Carlton Ware ‘Wild Rose’ Jug
made in England, c. 1940s
Did I mention, once or twice, that I am drawn to botanical themes? That I might have collected a bit of it due to being a landscape architect? Well- here’s proof positive. A beautiful Carlton Ware ‘Wild Rose’ jug- # 1696 [#16 for the green background, and #96 for the jug] – in great condition with nary a scratch or a nick.
The rest of the malarkey in the image is my fondness for ‘styling’…but I do like to mix vintage pieces with contemporary, in a new context. Because these retro pieces have to find a new way of being in the contemporary home…and this is how I do it. You might do it differently…and if so, I would love to see how/why. It would be great if you sent me an image of how you incorporate these pieces into your life.
Bessemer products – made from melamine – were made by the Nylex Melmac Corporation which started production in the mid 60s. These beautiful pieces were designed by Lionel Suttie-an industrial designer-and were produced in Melbourne until the mid 70s.
It’s interesting that Mr Suttie is remembered as Bessemer’s lead designer: this was the first time that condiment or tableware made from plastic [melamine] was thought to be worthy of design – that the humble mass-produced sugar bowl could make a design statement. And this set of three- two lidded condiment containers and a jug- is rare in that it is white and has never been used.
This set can be used as intended- melamine is a strong plastic resistant to scratching and the set is ‘as new’ – or they can form part of a funky 70s display. I have teamed them with a hand-woven white and green raffia oil bottle- also c. 1970s- as a visual contrast.

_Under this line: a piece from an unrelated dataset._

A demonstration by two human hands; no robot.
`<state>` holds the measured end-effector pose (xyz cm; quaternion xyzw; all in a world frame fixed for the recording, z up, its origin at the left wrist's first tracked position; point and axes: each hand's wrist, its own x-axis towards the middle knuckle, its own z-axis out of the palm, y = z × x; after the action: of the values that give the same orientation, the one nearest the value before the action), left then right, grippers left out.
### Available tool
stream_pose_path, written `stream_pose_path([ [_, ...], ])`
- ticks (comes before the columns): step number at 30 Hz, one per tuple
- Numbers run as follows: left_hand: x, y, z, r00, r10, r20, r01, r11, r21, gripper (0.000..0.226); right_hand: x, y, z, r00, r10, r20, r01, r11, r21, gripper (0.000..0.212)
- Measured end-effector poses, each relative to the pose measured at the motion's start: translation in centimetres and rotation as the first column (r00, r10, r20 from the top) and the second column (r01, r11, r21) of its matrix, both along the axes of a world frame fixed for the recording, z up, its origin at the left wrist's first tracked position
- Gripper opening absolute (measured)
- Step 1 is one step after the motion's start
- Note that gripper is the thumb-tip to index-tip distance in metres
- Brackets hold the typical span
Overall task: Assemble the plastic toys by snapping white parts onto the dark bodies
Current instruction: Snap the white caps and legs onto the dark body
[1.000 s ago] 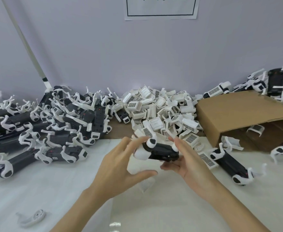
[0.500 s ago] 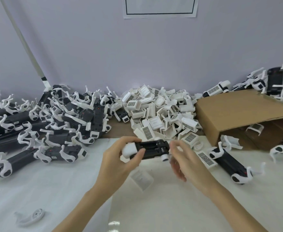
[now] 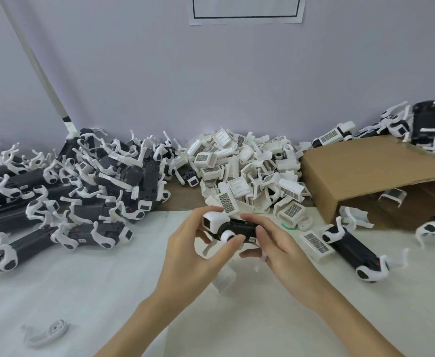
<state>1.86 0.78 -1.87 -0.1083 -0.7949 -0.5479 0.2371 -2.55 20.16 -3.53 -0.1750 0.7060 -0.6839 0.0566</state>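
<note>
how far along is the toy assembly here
Done: a big pile of assembled toys lies at left. In hand: the left hand and right hand grip one dark body already carrying a white head. Left: the heap of loose white parts behind is still large.
</note>
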Motion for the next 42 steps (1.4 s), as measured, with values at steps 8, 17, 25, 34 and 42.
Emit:
stream_pose_path([
  [8, -0.2, 0.1, 0.4, 0.988, -0.129, 0.087, 0.11, 0.974, 0.198, 0.036, -0.1, -0.3, -0.6, 0.996, -0.038, 0.086, 0.048, 0.992, -0.113, 0.033],
  [17, -1.6, -1.5, 0.0, 0.977, -0.066, 0.201, -0.007, 0.939, 0.344, 0.018, 1.2, -1.7, 0.3, 0.992, -0.126, -0.016, 0.121, 0.972, -0.201, 0.046],
  [25, -3.2, -3.8, -0.4, 0.966, 0.187, 0.18, -0.252, 0.84, 0.48, 0.018, 2.7, -2.3, -0.8, 0.987, -0.103, -0.122, 0.147, 0.886, 0.44, 0.062],
  [34, -3.0, -3.9, -0.7, 0.975, 0.138, 0.177, -0.209, 0.844, 0.493, 0.006, 1.1, -0.7, 0.0, 0.962, -0.077, -0.26, 0.215, 0.804, 0.555, 0.031],
  [42, -2.7, -3.4, -1.1, 0.987, 0.04, 0.153, -0.093, 0.927, 0.363, 0.01, -1.0, 1.9, 1.5, 0.964, -0.253, -0.088, 0.265, 0.946, 0.188, 0.044],
])
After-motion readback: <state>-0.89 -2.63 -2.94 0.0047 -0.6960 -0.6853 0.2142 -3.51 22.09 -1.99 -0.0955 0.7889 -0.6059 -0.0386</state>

Think the Beatles White Album [1968.] Think the white Bessemer series; for sale: $AUD55
Diana ‘spotty’ pudding bowl and jug
made in Sydney, Australia c. 1952 -1957
Diana pottery didn’t start the 50s trend for spots – but it certainly continued it with gusto. During the period 1952-1957 all sorts of domestic ware was glazed with a single strong 50s blue, yellow or pink background with white dots. Large white dots, not your namby-pamby polka dots!
Spotted pottery is now popularly identified with the 50s, and it is getting increasingly harder to find. I love Diana pottery- partly for their Australiana-themed output [see many, many posts, below] and partly because it operated not far from where I now live. Nostalgia- and proximity- a heady mix!

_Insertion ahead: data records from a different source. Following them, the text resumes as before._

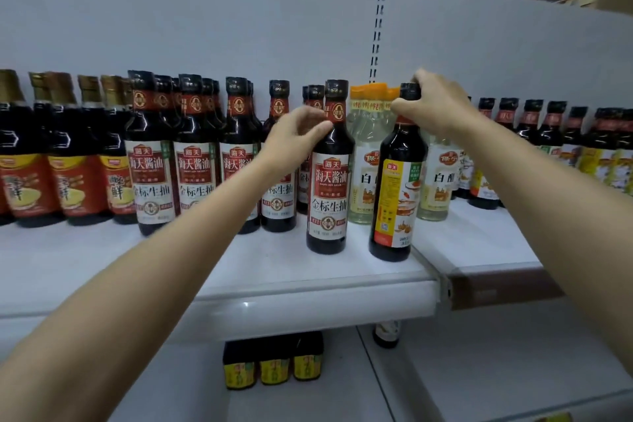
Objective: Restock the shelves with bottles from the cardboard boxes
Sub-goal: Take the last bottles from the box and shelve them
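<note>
Two dark bottles stand near the front of the white shelf (274, 271). My left hand (296, 134) curls round the neck of the soy sauce bottle (329, 181) with the red and white label. My right hand (435, 106) grips the black cap and neck of the dark bottle (397, 188) with the yellow label, which leans slightly to the right. Both bottles rest on the shelf in front of the clear white vinegar bottles (364, 161). No cardboard box is in view.
Rows of matching soy sauce bottles (150, 161) and red-labelled bottles (30, 178) fill the shelf to the left. More dark bottles (548, 137) line the adjoining shelf to the right. Several small yellow-labelled bottles (274, 363) stand on the lower shelf.
</note>
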Tool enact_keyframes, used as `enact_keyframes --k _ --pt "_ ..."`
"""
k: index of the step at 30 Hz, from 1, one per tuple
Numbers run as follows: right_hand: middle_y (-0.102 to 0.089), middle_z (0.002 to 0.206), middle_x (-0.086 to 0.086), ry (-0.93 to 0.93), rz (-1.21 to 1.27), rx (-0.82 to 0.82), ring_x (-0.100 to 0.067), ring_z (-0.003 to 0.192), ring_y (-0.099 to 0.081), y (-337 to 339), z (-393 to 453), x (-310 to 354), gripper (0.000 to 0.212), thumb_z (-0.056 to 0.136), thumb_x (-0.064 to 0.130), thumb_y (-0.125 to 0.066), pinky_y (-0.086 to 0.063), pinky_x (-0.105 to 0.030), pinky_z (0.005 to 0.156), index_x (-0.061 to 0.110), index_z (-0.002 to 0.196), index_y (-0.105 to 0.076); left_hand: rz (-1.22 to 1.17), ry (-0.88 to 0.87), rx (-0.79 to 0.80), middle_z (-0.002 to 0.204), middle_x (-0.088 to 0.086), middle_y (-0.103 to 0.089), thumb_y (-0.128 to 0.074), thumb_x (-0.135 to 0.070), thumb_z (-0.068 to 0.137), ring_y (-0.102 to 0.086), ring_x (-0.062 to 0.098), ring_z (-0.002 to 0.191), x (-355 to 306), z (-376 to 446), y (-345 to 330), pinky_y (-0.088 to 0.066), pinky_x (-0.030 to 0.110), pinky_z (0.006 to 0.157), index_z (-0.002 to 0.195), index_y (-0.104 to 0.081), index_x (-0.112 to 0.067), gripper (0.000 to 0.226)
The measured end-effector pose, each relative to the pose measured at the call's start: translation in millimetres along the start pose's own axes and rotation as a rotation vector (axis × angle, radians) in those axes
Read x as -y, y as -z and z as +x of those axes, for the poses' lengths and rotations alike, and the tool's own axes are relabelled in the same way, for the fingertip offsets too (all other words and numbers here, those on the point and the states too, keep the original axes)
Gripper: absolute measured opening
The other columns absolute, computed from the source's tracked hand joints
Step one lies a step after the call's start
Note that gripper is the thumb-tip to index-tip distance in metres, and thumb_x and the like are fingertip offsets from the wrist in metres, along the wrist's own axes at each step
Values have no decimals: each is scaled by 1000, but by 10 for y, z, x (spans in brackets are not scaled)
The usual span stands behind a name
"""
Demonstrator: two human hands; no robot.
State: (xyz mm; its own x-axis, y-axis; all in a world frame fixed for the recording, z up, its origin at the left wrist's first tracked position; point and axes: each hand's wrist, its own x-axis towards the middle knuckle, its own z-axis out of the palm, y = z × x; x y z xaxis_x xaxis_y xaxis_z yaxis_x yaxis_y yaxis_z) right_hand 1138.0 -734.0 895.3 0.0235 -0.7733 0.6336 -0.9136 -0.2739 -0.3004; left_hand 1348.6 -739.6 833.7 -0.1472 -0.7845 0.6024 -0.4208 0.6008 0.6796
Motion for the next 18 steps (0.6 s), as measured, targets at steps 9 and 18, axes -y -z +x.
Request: enact_keyframes --k 9,18 --pt "-44 73 2 25 34 11 -12 61 -39 1 12 -32 25 91 34 -56 -29 -29 51 13 97 -43 380 392 181 128 7 -55 -78 -33 76 -55 23 115 390 -809 -549 -46 32 96 129 -37 -9 71" --pt "-52 89 -7 35 4 11 -26 82 -49 4 19 -42 31 90 38 -57 -38 -35 65 12 100 -42 580 501 120 121 9 -59 -68 -41 84 -55 26 110 356 -692 -746 -44 31 89 121 -58 -8 51"
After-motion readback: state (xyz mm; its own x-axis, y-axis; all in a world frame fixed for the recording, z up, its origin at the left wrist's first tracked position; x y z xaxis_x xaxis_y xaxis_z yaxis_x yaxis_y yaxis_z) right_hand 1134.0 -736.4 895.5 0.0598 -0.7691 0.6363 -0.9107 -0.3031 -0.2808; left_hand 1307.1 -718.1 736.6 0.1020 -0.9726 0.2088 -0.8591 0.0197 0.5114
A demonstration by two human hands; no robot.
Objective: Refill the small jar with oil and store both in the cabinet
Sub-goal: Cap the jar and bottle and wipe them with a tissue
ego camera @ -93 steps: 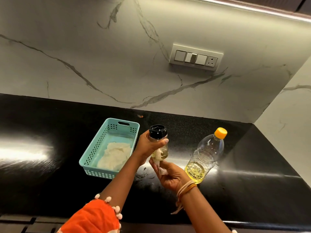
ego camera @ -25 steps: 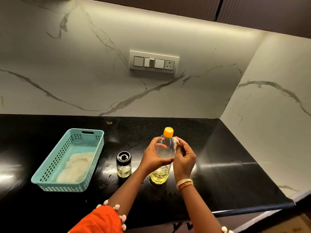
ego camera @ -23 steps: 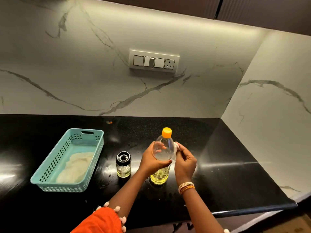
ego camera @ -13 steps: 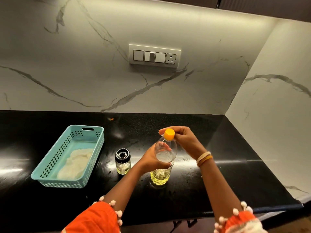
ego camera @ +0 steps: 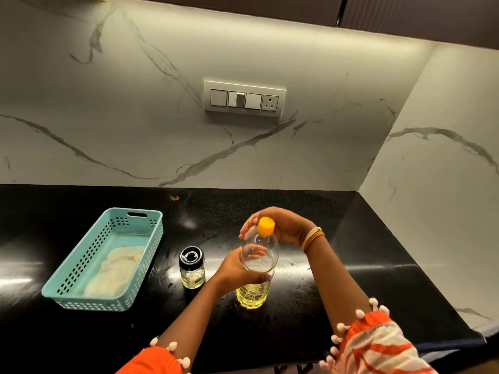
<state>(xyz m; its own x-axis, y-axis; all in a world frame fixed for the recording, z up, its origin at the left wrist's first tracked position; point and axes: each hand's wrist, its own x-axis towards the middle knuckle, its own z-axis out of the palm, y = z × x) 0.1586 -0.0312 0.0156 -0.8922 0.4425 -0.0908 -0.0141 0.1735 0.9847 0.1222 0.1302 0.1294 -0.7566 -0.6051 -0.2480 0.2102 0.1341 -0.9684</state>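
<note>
A clear plastic oil bottle (ego camera: 256, 287) with an orange cap (ego camera: 266, 225) stands on the black counter, yellow oil filling its bottom part. My left hand (ego camera: 235, 271) grips the bottle's middle. My right hand (ego camera: 278, 225) curls around the neck and cap from behind, and a bit of white tissue shows at its fingertips. The small glass jar (ego camera: 191, 267) with a black lid stands just left of the bottle, a little oil in it; neither hand touches it.
A teal plastic basket (ego camera: 140, 225) holding a pale cloth sits at the left of the black counter (ego camera: 364, 252). Marble walls close the back and the right corner. A switch panel (ego camera: 244, 99) is on the back wall. Dark cabinet fronts (ego camera: 405, 14) hang overhead.
Earlier my hands held the small jar; it now stands on the counter. My left hand took the bottle's middle, and my right hand rose from the bottle's side to its cap.
</note>
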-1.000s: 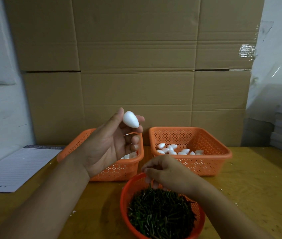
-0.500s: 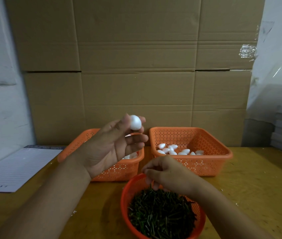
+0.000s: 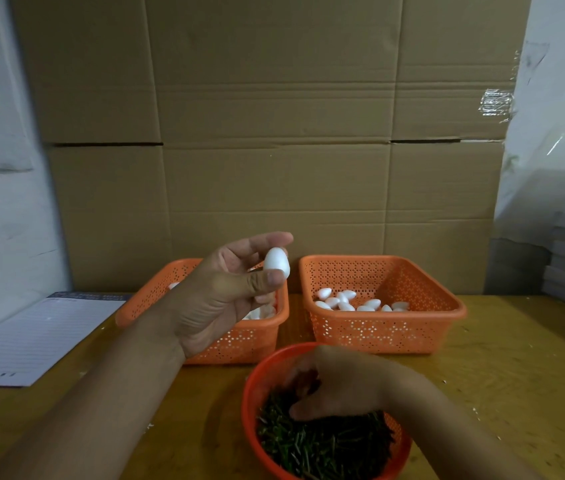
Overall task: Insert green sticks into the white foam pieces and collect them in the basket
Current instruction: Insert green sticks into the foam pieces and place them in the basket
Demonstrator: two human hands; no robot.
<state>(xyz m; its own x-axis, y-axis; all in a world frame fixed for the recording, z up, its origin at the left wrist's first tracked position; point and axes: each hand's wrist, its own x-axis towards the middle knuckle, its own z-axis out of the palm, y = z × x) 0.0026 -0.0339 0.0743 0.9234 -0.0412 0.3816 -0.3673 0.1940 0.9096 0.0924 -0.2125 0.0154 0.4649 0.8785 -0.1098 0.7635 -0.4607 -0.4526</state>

These two pieces are not the same blue- probably hand painted by different people on different glazing days – but don’t they look smashing together? The robust pieces are still able to be put into kitchen service- I have testified on this blog before about the number of lovely christmas puddings I have enjoyed made by my sister-in-law, who often cooks them in a Diana pudding bowl [and I enjoy two gifts in one!]
I have seen the pudding bowl on an antique seller’s website for $120 – with $95 for the jug. They are now becoming rare and are collectible- and popular.